Bosch volvió al todoterreno. Observó que metían a la mujer que había en la casa en la parte de atrás de uno de los vehículos aparcados en el jardín. Todavía estaba llorando y Bosch supuso que las lágrimas no se detendrían enseguida. Primero por Samir, luego por ella.

Al inclinarse a través de la puerta del 4x4 de Hadley, se dio cuenta de que el vehículo aún estaba en marcha. Apagó el motor, abrió la guantera y sacó los dos teléfonos. Abrió y comprobó el suyo para ver si la llamada a Rachel Walling aún estaba conectada. No lo estaba y no estaba seguro de si la llamada se había llegado a establecer.
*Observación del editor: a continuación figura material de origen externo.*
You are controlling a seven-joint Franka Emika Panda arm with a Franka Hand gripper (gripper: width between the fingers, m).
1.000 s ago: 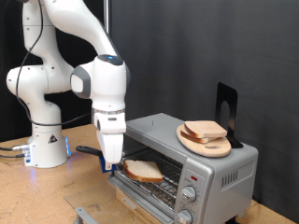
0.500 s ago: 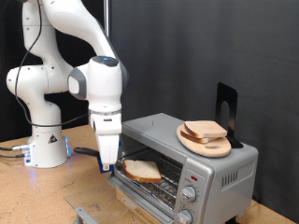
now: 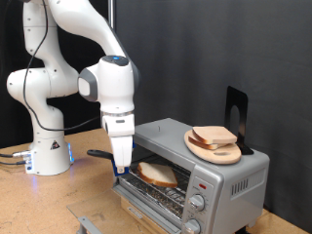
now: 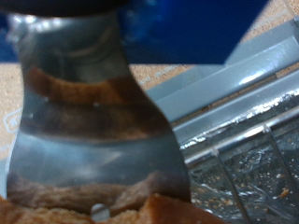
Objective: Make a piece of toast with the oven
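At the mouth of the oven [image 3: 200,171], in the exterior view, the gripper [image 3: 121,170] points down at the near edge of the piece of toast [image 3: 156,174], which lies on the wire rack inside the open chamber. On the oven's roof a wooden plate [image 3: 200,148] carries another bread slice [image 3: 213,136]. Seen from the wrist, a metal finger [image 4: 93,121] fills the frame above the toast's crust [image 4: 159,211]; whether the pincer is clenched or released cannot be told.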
Se topó con Hadley en cuanto se apartó de la puerta. Estaban separados de los demás y nadie podía oírlos.

– Bosch, si intenta causar problemas a esta unidad, le causaré problemas a usted. ¿Entendido?

Bosch lo estudió un momento antes de responder.
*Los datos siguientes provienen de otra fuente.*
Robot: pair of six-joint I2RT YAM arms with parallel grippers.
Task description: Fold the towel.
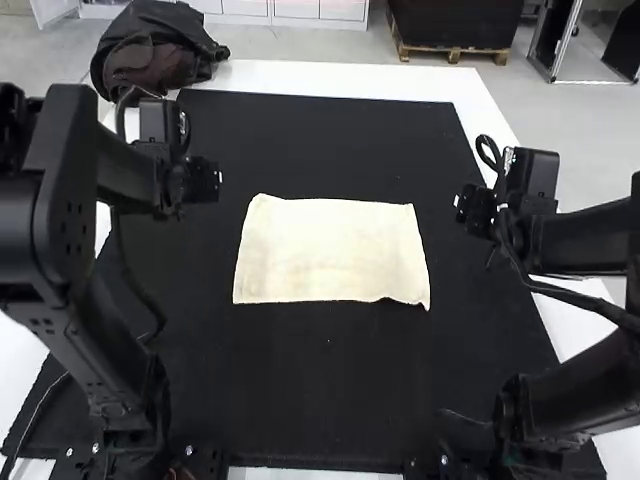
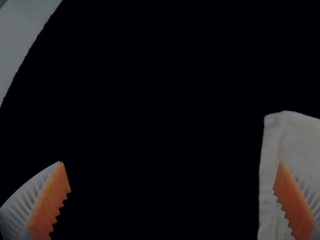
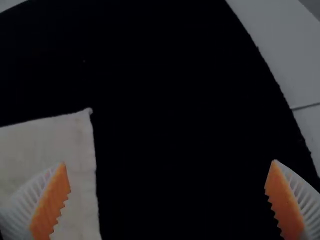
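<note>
Towel (image 1: 335, 250) of matt cloth, faintly creased, mat (image 1: 320, 400) matt and fabric-like — rough along its edge, tabletop (image 1: 300, 77) smooth, arms (image 1: 68, 180) of dull, plastic-looking casing, fingers (image 2: 24, 205) ribbed — pads (image 3: 50, 202) toothed

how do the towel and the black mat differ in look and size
The towel is cream, while the mat is black. The towel is much smaller; the mat extends past it on every side. The towel lies on the mat, the mat on the white table. Both lie flat and are roughly four-sided.
</note>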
– Claro, capitán. Me alegro de que piense en la unidad.

– Tengo contactos que llegan hasta la cima del departamento y también fuera de él. Puedo hacerle daño.

– Gracias por el consejo.

Bosch empezó a alejarse, pero entonces se detuvo. Quería decir algo, pero vaciló.
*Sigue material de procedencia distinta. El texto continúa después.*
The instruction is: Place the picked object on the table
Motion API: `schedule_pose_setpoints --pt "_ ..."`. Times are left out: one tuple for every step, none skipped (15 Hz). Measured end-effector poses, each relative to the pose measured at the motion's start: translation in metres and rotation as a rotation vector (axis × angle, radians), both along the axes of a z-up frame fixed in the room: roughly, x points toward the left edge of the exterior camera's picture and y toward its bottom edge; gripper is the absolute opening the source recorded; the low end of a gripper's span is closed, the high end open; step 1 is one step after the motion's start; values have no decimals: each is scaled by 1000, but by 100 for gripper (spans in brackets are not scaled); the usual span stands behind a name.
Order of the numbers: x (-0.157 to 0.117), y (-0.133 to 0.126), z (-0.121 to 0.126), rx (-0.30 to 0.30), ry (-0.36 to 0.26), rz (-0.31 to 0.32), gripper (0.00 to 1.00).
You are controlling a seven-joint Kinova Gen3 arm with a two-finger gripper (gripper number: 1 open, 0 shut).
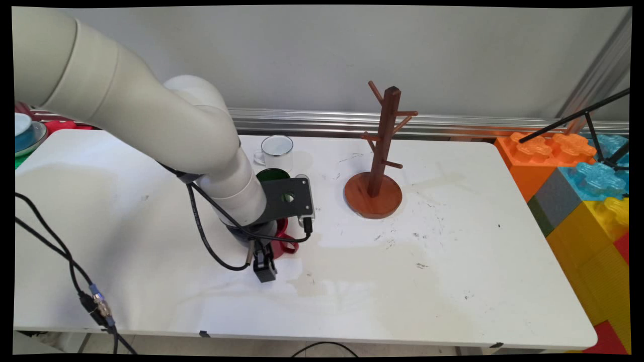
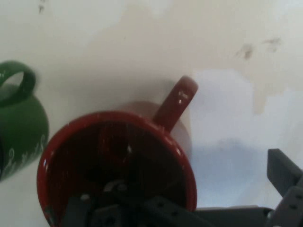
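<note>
A red mug stands on the white table, mostly hidden under my wrist in the main view. In the hand view I look down into the red mug, its handle pointing away. My gripper is lowered over its rim and open: one finger is down inside the cup, the other stands outside with a clear gap to the wall. A green mug sits just beside it. In the main view my gripper is right at the table surface.
The green mug and a clear glass mug stand just behind my hand. A wooden mug tree stands to the right. Big coloured blocks line the right edge, and dishes lie at the far left.
</note>
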State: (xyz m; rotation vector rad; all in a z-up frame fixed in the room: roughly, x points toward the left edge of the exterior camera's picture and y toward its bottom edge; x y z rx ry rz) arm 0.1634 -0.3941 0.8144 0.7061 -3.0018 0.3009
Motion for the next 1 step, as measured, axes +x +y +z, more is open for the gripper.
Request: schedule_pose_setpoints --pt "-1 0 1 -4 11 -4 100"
– ¿Qué? -dijo Hadley-. Dígalo.

– Sólo estaba pensando en un capitán para el que trabajé una vez, hace mucho tiempo y en otro lugar. No paraba de dar pasos equivocados y sus cagadas costaban vidas de buena gente, así que finalmente tuvo que parar. Ese capitán terminó muerto en una letrina a manos de sus propios hombres. Contaban que después no podían separar sus partes de la mierda.

Bosch se alejó, pero Hadley se detuvo.

– ¿Qué se supone que significa? ¿Es una amenaza?

– No, es una historia.

– ¿Y está llamando al tipo de ahí dentro buena gente? Deje que le diga algo, un tipo como ése se levanta y vitorea cuando los aviones se estrellan en los edificios.

– No sé qué clase de persona era, capitán. Sólo sé que no formaba parte de esto y que le tendieron una trampa, igual que a usted -respondió Bosch-. Si averigua quién le dio el chivatazo del coche, hágamelo saber. Podría ayudarnos.

Bosch se acercó a Ferras y le devolvió el teléfono. Le dijo a su compañero que se quedara en la escena para supervisar el análisis forense del Chrysler.

– ¿Adónde vas, Harry?

– Al centro.

– ¿Y la reunión con el FBI?

Bosch no miró el reloj.

– Se nos ha pasado. Llámame si encuentran algo.

Bosch lo dejó allí y empezó a caminar por la calle hacia el centro recreativo donde estaba aparcado el coche.

– Bosch, ¿adónde va? -le llamó Hadley-. ¡No ha terminado aquí!

Bosch le saludó con la mano sin mirar atrás. Siguió caminando. A medio camino del centro recreativo vio al primer furgón de la tele pasando en dirección a la casa de Samir.